Apache DataFusion Meetup: Chicago December 2024 Recap
By
Andrew Lamb /
Developer
Jan 06, 2025
Navigate to:
This past week, I attended and spoke at the Apache DataFusion Meetup in Chicago, Illinois. Inspired by Sami Tandogdu’s (Synnada) great recap of the DataFusion Belgrade meetup, I figured I would try it myself.
First of all, huge thanks to 1871, Pydantic, and (of course) InfluxData for sponsoring the event; to Adrian who did much of the work organizing; and to Xiangpeng and Adrian for some of these pictures. Around 25 DataFusion enthusiasts attended, learned from talks hosted by project contributors, and discussed ideas for the future. The meetup felt somewhat unique as almost all attendees were using DataFusion in their products or projects. This led to some great discussions and a visceral feeling that the adoption of DataFusion is increasing. Below is a summary of the four featured talks:
“Building a Real-Time Data Lake with DataFusion”

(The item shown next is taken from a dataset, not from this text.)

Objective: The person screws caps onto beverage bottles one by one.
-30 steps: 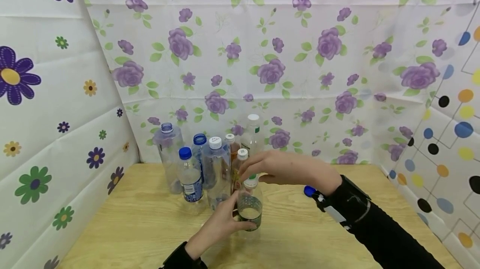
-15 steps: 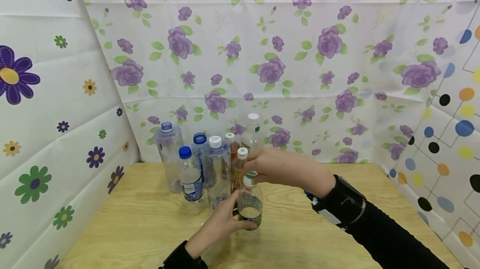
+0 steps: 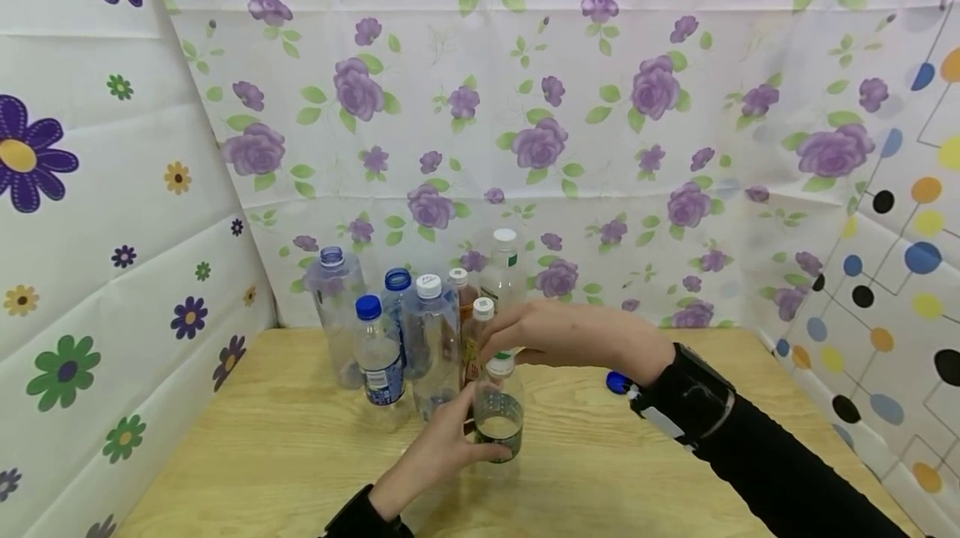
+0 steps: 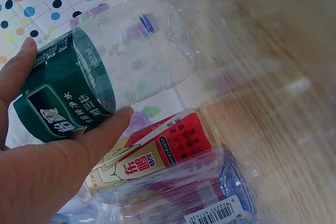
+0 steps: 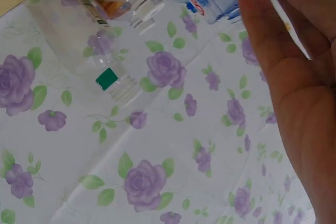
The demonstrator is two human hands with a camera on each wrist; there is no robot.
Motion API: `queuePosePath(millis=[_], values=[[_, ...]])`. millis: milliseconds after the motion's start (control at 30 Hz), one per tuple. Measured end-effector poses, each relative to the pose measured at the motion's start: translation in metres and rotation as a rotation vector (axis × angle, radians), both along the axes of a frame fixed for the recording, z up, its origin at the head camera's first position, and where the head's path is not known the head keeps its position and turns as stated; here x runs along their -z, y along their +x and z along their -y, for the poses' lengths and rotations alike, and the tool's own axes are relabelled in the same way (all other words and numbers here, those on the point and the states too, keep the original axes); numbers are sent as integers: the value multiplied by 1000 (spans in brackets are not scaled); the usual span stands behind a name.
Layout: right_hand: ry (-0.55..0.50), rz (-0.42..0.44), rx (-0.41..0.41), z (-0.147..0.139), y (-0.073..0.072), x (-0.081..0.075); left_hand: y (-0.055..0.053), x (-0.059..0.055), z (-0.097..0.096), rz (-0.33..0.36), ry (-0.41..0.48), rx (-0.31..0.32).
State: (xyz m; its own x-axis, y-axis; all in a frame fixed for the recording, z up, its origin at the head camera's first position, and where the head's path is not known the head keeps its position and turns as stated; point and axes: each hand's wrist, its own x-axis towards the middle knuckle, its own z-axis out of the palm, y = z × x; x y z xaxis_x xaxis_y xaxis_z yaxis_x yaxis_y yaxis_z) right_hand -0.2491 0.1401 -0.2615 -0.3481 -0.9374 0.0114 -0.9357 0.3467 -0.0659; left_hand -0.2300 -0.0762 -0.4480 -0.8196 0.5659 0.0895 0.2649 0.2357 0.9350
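While your left grip (image 3: 442,444) curls round the bottle (image 3: 498,413) at its label (image 4: 63,85), probably to steady it, your right grip (image 3: 558,334) pinches the cap (image 3: 501,364) just above; the other bottles (image 3: 431,346) stand beyond your left grip.

We see wood-grain table (image 3: 592,475) below left fingers (image 3: 487,452) | upright bottles (image 3: 429,346) (some capped) beyond them | blue cap (image 3: 618,382) right of right fingers (image 3: 512,331)
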Motion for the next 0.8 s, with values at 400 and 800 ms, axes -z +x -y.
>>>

Adrian Garcia Badaracco - Founding Engineer, Pydantic First up was Adrian, a founding engineer at Pydantic. His team is building the database for pydantic LogFire, an observability platform. Adrian gave an overview of how Pydantic uses DataFusion to build a near real-time data lake for observability data and some details of their indexing and metadata store. VIDEO / SLIDES
”Practical Data Science in Robotics Using DataFusion”
Tim Saucer - Director of Simulation & Infrastructure, May Mobility Next up was Tim Saucer, a contributor and committer on DataFusion, who focused on the Python bindings. Tim spoke about data science in robotics and how DataFusion can be used to address some of the challenges particular to that field. VIDEO / SLIDES
“Practical Disaggregated Cache for DataFusion”

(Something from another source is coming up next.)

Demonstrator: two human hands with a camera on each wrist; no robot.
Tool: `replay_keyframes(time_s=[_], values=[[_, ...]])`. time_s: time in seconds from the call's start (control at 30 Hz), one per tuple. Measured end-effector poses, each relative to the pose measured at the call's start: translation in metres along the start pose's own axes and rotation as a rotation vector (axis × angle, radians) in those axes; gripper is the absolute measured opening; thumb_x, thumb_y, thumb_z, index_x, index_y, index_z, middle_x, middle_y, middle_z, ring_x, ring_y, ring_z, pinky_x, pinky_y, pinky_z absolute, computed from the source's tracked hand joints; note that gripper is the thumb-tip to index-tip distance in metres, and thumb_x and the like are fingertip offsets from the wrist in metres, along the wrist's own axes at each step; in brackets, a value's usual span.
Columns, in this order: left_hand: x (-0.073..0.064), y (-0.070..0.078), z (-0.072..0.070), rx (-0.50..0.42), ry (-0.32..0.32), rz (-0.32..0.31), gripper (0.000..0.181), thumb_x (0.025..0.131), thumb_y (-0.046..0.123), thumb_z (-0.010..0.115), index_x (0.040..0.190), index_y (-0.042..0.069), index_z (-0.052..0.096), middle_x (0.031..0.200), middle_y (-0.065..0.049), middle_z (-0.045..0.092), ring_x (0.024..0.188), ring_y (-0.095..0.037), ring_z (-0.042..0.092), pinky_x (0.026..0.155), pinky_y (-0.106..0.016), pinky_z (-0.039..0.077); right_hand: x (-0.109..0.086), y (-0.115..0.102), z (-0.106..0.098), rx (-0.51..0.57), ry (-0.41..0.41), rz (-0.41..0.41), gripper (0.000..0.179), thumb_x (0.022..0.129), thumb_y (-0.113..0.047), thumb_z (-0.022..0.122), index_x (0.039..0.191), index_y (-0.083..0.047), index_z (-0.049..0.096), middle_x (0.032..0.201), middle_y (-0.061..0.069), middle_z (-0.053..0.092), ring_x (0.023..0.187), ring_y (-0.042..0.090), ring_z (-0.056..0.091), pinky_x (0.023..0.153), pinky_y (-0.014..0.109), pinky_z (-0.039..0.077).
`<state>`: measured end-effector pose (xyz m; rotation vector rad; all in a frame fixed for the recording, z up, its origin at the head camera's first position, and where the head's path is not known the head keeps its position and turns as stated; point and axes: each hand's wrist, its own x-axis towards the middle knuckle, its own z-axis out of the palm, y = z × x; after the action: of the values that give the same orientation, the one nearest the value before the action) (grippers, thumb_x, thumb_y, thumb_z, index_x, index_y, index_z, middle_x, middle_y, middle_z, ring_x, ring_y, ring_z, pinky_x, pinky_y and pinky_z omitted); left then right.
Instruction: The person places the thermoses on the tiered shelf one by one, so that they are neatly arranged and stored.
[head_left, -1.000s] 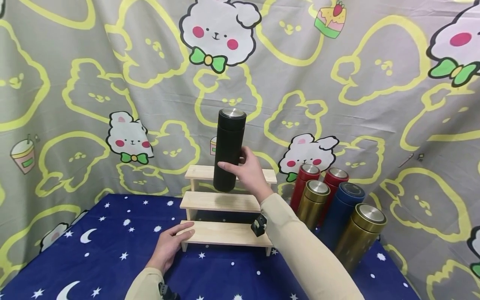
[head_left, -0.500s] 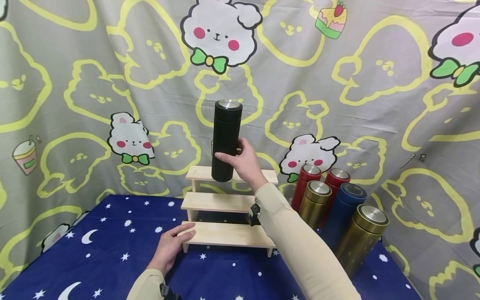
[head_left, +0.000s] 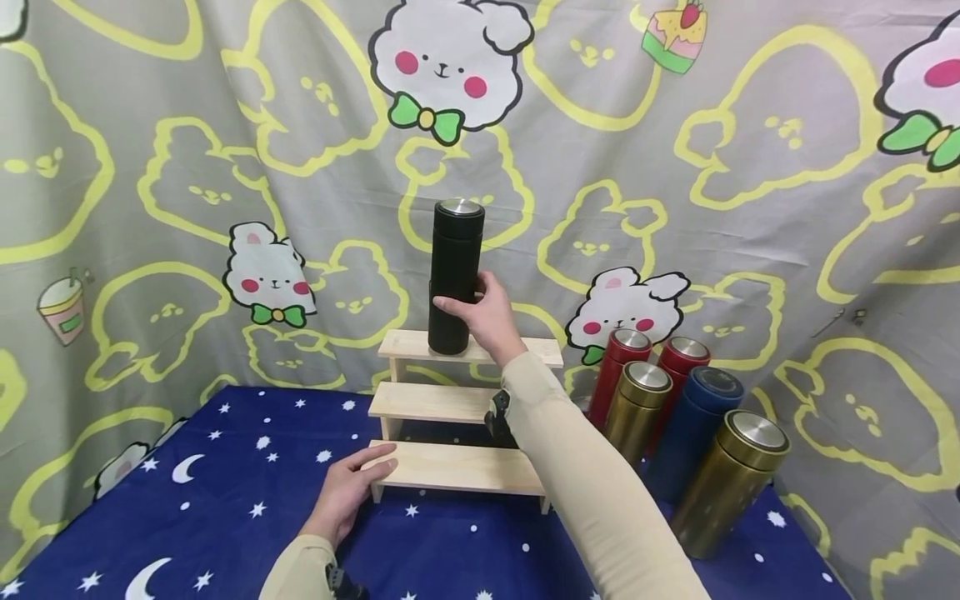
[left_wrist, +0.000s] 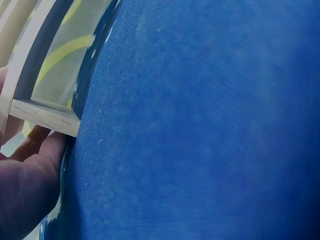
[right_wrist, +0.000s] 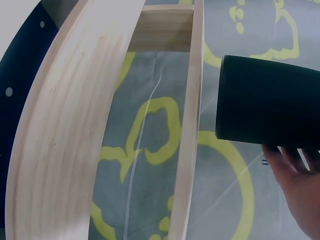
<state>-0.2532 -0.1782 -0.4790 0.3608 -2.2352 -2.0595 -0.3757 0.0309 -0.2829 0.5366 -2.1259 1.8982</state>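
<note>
My right hand point(head_left: 487, 315) grips a black thermos flask point(head_left: 454, 267) with a steel-topped lid, thumb across its front. The flask stands upright, its base overlapping the top shelf of a three-tier wooden step stand point(head_left: 525, 350) in the head view. A narrow gap shows between its base point(right_wrist: 265, 100) and the top board's edge point(right_wrist: 187, 150) in the right wrist view. At the stand's lower left end, my left hand point(head_left: 347, 492) holds the bottom step. Its fingers point(left_wrist: 50, 147) come around beside the stand's leg point(left_wrist: 47, 116) in the left wrist view.
Right of the stand is a group of flasks: red ones point(head_left: 619, 367), gold ones point(head_left: 735, 483) and a blue one point(head_left: 693, 425). A dark blue star-patterned cloth point(head_left: 247, 475) covers the table. A grey cartoon curtain point(head_left: 337, 192) hangs close behind the stand.
The black flask has risen from in front of the top shelf to over it, carried by my right hand. My left hand stays on the bottom step. The head view has shifted slightly.
</note>
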Motion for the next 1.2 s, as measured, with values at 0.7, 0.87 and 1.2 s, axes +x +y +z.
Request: replay_keyframes(time_s=[0.7,0.87,1.2], values=[[-0.002,-0.002,0.002,-0.031,-0.001,-0.022,0.041,0.081,0.018,0.081,0.118,0.002,0.071,0.139,-0.023,0.050,0.102,-0.024,0.061,0.083,-0.030,0.049,0.007,0.013,0.005,-0.123,-0.001,0.009,0.061,0.080,-0.024,0.083,0.129,-0.005,0.051,0.117,0.009,0.058,0.105,0.024,0.058,0.092,0.041,0.049],[-0.001,-0.001,0.002,-0.033,-0.007,-0.017,0.042,0.082,0.018,0.080,0.119,0.001,0.071,0.139,-0.024,0.050,0.106,-0.026,0.061,0.089,-0.034,0.049,0.009,0.012,0.004,-0.135,-0.008,0.018,0.063,0.081,-0.026,0.082,0.131,-0.005,0.050,0.118,0.010,0.058,0.105,0.025,0.057,0.093,0.042,0.049],[-0.001,0.000,0.003,-0.016,-0.007,-0.009,0.042,0.082,0.019,0.080,0.119,0.001,0.071,0.139,-0.025,0.050,0.107,-0.027,0.060,0.094,-0.040,0.049,0.010,0.012,0.004,-0.113,-0.007,0.040,0.061,0.083,-0.023,0.080,0.132,-0.003,0.049,0.118,0.011,0.057,0.106,0.026,0.057,0.094,0.042,0.048]])
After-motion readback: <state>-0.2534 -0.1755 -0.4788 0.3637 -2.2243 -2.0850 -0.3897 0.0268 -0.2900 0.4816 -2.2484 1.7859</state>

Xiangpeng Hao (@XiangpengHao) - PhD Student, UW Madison The next speaker was Xiangpeng Hao, a fourth-year PhD student at the University of Wisconsin-Madison, studying and building database and storage systems. He spoke about his work building SplitSQL, a disaggregated cache for modern data analytics also built on DataFusion. He was a former intern at InfluxData and, in that role, contributed heavily to the StringView integration in Apache DataFusion and Parquet Metadata. VIDEO / SLIDES
“Building InfluxDB 3.0 with the FDAP Stack”

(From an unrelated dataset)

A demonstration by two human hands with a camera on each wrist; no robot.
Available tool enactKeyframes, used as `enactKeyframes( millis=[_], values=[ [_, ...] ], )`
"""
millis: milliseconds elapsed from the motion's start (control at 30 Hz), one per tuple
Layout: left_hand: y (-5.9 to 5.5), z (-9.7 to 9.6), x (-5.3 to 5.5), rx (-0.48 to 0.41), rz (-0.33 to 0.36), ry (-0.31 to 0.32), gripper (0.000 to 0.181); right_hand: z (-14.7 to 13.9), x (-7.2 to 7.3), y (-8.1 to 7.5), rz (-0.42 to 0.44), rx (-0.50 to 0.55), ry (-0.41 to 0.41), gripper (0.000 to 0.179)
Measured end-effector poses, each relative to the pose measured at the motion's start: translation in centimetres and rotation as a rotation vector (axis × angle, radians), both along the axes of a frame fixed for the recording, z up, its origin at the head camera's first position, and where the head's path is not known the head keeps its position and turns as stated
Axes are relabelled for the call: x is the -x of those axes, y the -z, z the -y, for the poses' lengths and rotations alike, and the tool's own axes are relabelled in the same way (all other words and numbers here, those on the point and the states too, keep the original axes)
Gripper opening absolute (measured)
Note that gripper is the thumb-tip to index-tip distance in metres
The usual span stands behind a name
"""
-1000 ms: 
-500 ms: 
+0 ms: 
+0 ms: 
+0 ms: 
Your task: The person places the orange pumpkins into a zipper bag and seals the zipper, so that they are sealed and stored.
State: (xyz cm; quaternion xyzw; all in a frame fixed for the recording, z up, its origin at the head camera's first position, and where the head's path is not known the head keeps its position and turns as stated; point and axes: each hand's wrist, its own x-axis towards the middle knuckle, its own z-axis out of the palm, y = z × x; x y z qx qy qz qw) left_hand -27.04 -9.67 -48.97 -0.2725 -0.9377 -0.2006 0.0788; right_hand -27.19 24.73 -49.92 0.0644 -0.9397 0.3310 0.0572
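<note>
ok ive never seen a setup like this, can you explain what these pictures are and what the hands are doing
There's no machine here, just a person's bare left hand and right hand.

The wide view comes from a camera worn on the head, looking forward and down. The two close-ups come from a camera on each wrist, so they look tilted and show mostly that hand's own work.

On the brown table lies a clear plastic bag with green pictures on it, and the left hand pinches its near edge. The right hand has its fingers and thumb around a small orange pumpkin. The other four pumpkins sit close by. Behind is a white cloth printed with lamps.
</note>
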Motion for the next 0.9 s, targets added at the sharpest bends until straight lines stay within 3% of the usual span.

Andrew Lamb (@alamb) - Staff Engineer, DataFusion, PMC chair, InfluxData Finally, it was my turn to speak about the rationale for why and how we built InfluxDB 3.0 using the FDAP stack, with a focus on the DataFusion aspects. Sorry for the somewhat goofy picture and the fact I forgot to turn on the microphone for the recording. VIDEO (no sound 🤦 ) / SLIDES
In addition to the speakers, it was great to meet Alex Wilcoxson, Michael Maletich, and others from Relativity Software, who are building a document discovery platform using DataFusion and Michael Ward of DataFusion-Python fame. Also present were Camuel Gilyadov and Sergei Turukin from Embucket, who are working on a new DataFusion-powered project and Devan Benz, a fellow Influxer working on database internals. After lunch, we had some informal conversations about topics such as the future of the project, building secondary indexes, performance, and the DataFusion-Python roadmap.
While running around meeting other users is somewhat exhausting, I think it is important during this stage of the project’s growth. As its adoption takes off, building a community that can sustain the project over the long term is more important than ever, and I am very excited, as always, to be a part of that.